▸ **WORK ITEM**: In duplicating the lines below, keep every word unchanged and drop the pictures.

** SUPPLIED DATA follows **

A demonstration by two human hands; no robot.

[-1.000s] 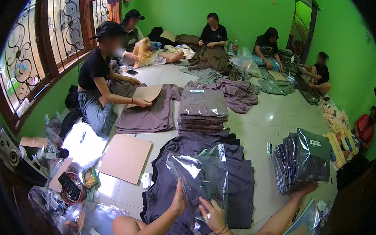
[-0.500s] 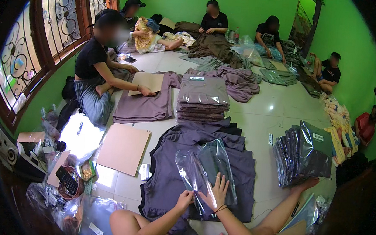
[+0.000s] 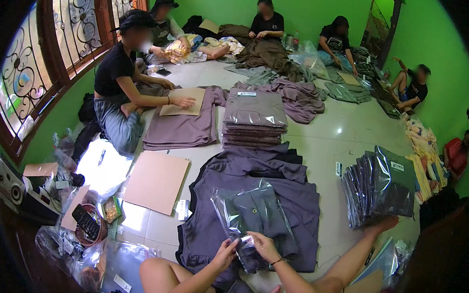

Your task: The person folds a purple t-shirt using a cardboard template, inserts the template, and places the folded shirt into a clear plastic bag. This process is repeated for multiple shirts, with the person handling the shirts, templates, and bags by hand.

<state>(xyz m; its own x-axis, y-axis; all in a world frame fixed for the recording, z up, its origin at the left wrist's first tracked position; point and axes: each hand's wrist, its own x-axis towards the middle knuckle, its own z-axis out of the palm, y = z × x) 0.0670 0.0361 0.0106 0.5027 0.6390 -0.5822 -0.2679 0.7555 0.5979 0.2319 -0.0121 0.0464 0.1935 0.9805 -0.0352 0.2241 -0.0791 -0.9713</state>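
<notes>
A clear plastic bag [image 3: 226, 209] with a folded dark grey garment [image 3: 260, 216] in it lies before me. A small round eyelet shows on the garment. At the bag's near edge, the fingers of my left hand [image 3: 225, 253] are closed on the plastic. My right hand [image 3: 264, 248] pinches the same edge just beside it, fingers bent. Beneath the bag, loose dark purple-grey garments [image 3: 201, 219] are spread on the floor. Right of them, bagged folded garments [image 3: 372, 191] lean in an overlapping row.
A stack of bagged garments [image 3: 254, 118] stands ahead. At left lie a cardboard sheet [image 3: 157, 182], a white tag [image 3: 183, 209] and a basket [image 3: 91, 234] with a phone. A co-worker [image 3: 124, 77] handles cardboard on a mauve garment; several others sit along the walls.
My right hand has gone from lying spread on the bag to pinching its near edge. The bag has turned and shifted slightly left, and the folded garment shows more plainly.
</notes>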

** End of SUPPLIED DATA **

▸ **RESPONSE BELOW**:
A demonstration by two human hands; no robot.

[-1.000s] 
[-0.500s] 
[+0.000s] 

Your task: The person folds a purple t-shirt using a cardboard template, inserts the template, and places the folded shirt into a clear plastic bag. This process is repeated for multiple shirts, with the person handling the shirts, templates, and bags by hand.

<state>(xyz m; its own x-axis, y-axis; all in a world frame fixed for the recording, z up, its origin at the left wrist's first tracked position; point and axes: each hand's wrist, its own x-axis towards the middle knuckle, its own z-axis out of the palm, y = z × x) 0.0670 0.0361 0.0106 0.5027 0.6390 -0.5822 -0.2679 0.7555 0.5979 0.2319 -0.0121 0.0464 0.1935 0.9805 -0.0352 0.2241 -0.0791 -0.9713</state>
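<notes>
A clear plastic bag [image 3: 226, 209] with a folded dark grey garment [image 3: 260, 216] in it lies before me. A small round eyelet shows on the garment. At the bag's near edge, the fingers of my left hand [image 3: 225, 253] are closed on the plastic. My right hand [image 3: 264, 248] pinches the same edge just beside it, fingers bent. Beneath the bag, loose dark purple-grey garments [image 3: 201, 219] are spread on the floor. Right of them, bagged folded garments [image 3: 372, 191] lean in an overlapping row.
A stack of bagged garments [image 3: 254, 118] stands ahead. At left lie a cardboard sheet [image 3: 157, 182], a white tag [image 3: 183, 209] and a basket [image 3: 91, 234] with a phone. A co-worker [image 3: 124, 77] handles cardboard on a mauve garment; several others sit along the walls.
My right hand has gone from lying spread on the bag to pinching its near edge. The bag has turned and shifted slightly left, and the folded garment shows more plainly.
</notes>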

None of the exercise remains to be done.